Exercise details: Keep the images out while you retype all of the data exactly.

Supplied material:
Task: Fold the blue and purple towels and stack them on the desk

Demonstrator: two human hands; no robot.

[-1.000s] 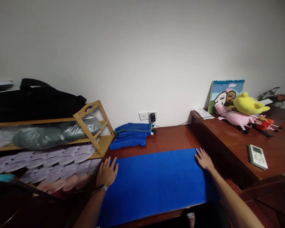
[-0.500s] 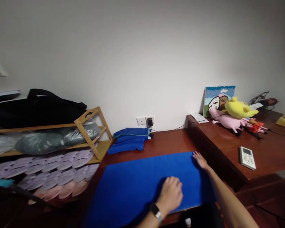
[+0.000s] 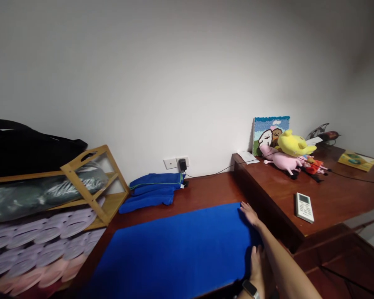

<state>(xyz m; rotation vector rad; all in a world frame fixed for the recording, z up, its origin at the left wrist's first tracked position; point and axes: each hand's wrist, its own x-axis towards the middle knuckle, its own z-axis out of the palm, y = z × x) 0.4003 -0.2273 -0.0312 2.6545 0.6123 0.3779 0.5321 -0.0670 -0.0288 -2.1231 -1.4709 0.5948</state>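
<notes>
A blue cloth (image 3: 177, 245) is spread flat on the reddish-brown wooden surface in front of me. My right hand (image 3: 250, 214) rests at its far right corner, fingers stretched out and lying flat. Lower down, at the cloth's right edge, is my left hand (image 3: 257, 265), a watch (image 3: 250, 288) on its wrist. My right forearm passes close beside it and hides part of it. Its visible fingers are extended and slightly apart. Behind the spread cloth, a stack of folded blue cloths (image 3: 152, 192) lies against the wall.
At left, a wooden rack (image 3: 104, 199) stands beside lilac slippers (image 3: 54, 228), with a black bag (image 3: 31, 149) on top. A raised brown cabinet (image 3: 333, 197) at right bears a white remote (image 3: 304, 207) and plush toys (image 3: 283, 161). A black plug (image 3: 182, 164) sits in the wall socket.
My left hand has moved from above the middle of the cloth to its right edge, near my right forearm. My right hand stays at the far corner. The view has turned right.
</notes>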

Output below:
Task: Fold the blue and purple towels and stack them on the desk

Demonstrator: two human hands; no robot.

[-1.000s] 
[-0.500s] 
[+0.000s] 

<state>(xyz m; rotation vector rad; all in a world frame fixed for the recording, z up, its origin at the left wrist's first tracked position; point and axes: each hand's wrist, its own x-axis towards the middle knuckle, its own z-axis out of the palm, y = z × x) 0.4003 -0.2273 -0.0312 2.6545 0.6123 0.3779 0.5321 -0.0670 -0.0288 -2.1231 -1.4709 0.5948</state>
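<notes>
A blue cloth (image 3: 177, 245) is spread flat on the reddish-brown wooden surface in front of me. My right hand (image 3: 250, 214) rests at its far right corner, fingers stretched out and lying flat. Lower down, at the cloth's right edge, is my left hand (image 3: 257, 265), a watch (image 3: 250, 288) on its wrist. My right forearm passes close beside it and hides part of it. Its visible fingers are extended and slightly apart. Behind the spread cloth, a stack of folded blue cloths (image 3: 152, 192) lies against the wall.
At left, a wooden rack (image 3: 104, 199) stands beside lilac slippers (image 3: 54, 228), with a black bag (image 3: 31, 149) on top. A raised brown cabinet (image 3: 333, 197) at right bears a white remote (image 3: 304, 207) and plush toys (image 3: 283, 161). A black plug (image 3: 182, 164) sits in the wall socket.
My left hand has moved from above the middle of the cloth to its right edge, near my right forearm. My right hand stays at the far corner. The view has turned right.
</notes>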

There is nothing more to this exercise.